There are a couple of modes the tool can assume: in the first, only one annotation coordinate is considered in the calculation. A preset number of bins (see parameters: n) extend a predetermined number of base pairs (see parameters: Flank Region Length) in both directions of what are defined as the start positions in the annotation file. The second option allows for a certain number of bins, m to correspond to the locations between the start and stop locations of each pair in the annotation file.


Because the distance between start end points of genes can vary, the tool divides each start/end pair into m bins. The first bin encompasses the probes within the first 1/mth of the gene, the second bin the second 1/mth, and so on. The tool also reports an average signal for n bins outside the start/end pair. These are not scaled based on the length of the gene. Rather, they extend a certain number of base pairs (radius) before the start site and after the stop site. It should be noted that the tool is designed to invert the start and end points if the annotated object in question is transcribed on the reverse strand instead of the forward strand.

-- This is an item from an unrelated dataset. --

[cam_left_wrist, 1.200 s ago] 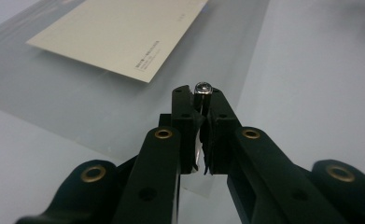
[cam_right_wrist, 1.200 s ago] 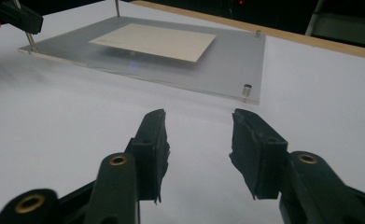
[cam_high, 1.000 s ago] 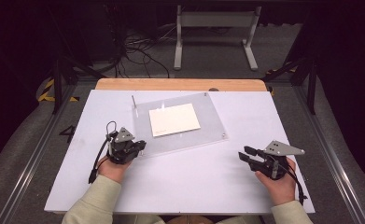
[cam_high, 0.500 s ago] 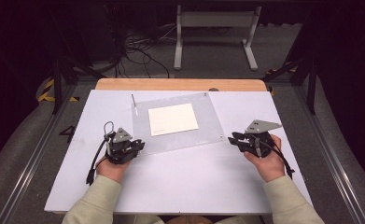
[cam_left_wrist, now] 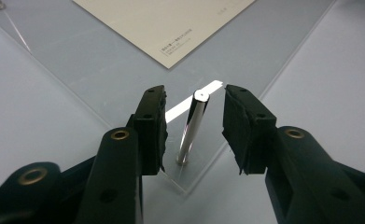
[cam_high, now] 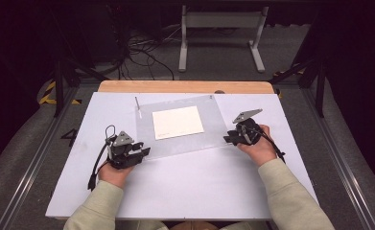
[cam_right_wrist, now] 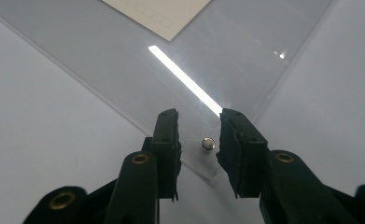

Annotation file. Tab-delimited file containing several start and end positions, chromosome locations, and strand annotations, such as a bed file. The default structure of these files is like a bed file in which the chromosome is in column 1, position in column 2, position in column 3, and strand (+ or -) in column 4. The program will automatically switch orientation based on strand. For this field, you may either upload your own file or use one of the common gene annotations found in the dropdown menu. In addition, multiple annotation files may be uploaded in this case, each signal track will be aggregated separately over each annotation track; however, a single plot with each factor across a different annotation track will also be generated.


Number of bins (n). Specifies how many bins will be in each flanking region (for a total of 2xn bins).


Number of bins (m). Optional field to be defined if stop and start sites (regions) are to be considered in the aggregation process. Defines the number of bins assigned to the region between start and stop sites (for a total number of m+2m bins).


Flank Region Length. Specifies number of base pairs the program should analyze in both directions from either the start site or the start/stop pair, depending on the option specified.


Minimum gene length: Tells the program not to consider annotations for start/stop pairs that are shorter than a certain number of base pairs.


Use mean. Regardless of whether this box is checked or not, the program will automatically ensure that only the median signal of an individual gene (or number of probes, if the density option is selected) contributes to the final averaging calculation in each bin to avoid bias against shorter genes. If use mean is selected, the program will take the mean signal across all genes per bin and report the final result. Otherwise, it will use the median signal (of the median signal of each gene).




Output.txt is a text file containing two columns of numbers. The first column is bin number, where the negative numbers correspond to all the bins before the start site, and the second column is the average intensity. This can be visualized using the graph generated by the tool.

Adobe Systems

For example, in the above, positions -10 through 0 correspond to the n bins before the start sites. Positions 0 through 10 correspond to the m bins in between the start and stop sites. Positions 10 through 20 correspond to the n bins after the stop sites.